Source material:
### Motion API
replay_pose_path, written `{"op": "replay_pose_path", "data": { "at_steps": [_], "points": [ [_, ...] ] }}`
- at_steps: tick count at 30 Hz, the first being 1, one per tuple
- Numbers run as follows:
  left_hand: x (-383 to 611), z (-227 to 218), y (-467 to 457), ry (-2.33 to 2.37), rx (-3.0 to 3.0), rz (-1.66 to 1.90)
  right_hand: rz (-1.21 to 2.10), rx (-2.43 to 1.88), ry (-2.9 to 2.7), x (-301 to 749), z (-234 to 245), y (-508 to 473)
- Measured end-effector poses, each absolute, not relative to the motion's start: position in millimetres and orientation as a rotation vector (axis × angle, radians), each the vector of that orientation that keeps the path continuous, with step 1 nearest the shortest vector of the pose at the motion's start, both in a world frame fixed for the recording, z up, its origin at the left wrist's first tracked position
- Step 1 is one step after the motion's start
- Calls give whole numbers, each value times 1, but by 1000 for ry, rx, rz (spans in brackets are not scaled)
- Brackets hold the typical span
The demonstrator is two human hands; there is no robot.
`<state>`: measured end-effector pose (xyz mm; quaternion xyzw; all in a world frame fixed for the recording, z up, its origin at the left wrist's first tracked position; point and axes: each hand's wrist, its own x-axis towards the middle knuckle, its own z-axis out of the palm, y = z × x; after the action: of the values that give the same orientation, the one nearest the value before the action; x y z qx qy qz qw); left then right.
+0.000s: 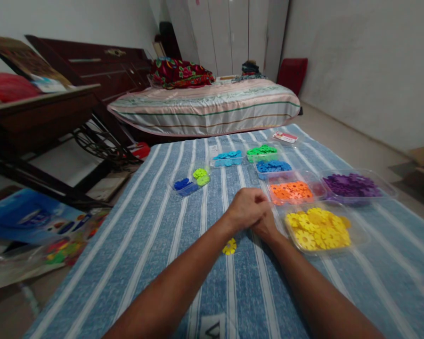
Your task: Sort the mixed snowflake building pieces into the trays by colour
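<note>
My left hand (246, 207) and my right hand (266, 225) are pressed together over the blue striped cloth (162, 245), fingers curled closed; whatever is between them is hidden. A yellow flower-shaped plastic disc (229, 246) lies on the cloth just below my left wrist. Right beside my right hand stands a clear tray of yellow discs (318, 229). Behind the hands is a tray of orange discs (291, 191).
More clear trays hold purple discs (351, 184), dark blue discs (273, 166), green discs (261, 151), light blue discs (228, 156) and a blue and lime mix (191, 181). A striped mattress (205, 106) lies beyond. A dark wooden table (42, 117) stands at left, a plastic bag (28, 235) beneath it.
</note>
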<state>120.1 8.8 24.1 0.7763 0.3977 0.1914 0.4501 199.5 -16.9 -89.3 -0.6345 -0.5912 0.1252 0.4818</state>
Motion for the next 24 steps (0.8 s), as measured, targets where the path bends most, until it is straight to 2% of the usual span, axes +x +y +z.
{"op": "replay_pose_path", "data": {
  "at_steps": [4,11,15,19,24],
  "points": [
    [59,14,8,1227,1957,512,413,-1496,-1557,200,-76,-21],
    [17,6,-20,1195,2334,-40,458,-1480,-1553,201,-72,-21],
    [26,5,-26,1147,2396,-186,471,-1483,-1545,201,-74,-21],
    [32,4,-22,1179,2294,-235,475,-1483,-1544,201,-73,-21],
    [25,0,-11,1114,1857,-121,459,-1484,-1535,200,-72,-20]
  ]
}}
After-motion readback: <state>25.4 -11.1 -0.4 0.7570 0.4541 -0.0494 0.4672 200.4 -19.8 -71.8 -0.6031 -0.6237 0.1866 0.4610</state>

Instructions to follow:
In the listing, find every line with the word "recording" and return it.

Exercise solution:
- Measured end-effector poses, each absolute, not relative to the motion's start: position in millimetres and orientation as a rotation vector (axis × angle, radians), each the vector of that orientation that keeps the path continuous, with step 1 nearest the shortest vector of the pose at the motion's start, both in a world frame fixed for the recording, z up, its origin at the left wrist's first tracked position
`<state>`: measured end-effector pose (xyz mm; quaternion xyzw; all in a world frame fixed for the recording, z up, its origin at the left wrist's first tracked position; point and axes: each hand's wrist, its own x-axis towards the middle knuckle, its own z-axis out of the palm, y = z × x; after the action: of the values that give the same orientation, the one nearest the value before the action; x y z qx qy qz qw); left then right.

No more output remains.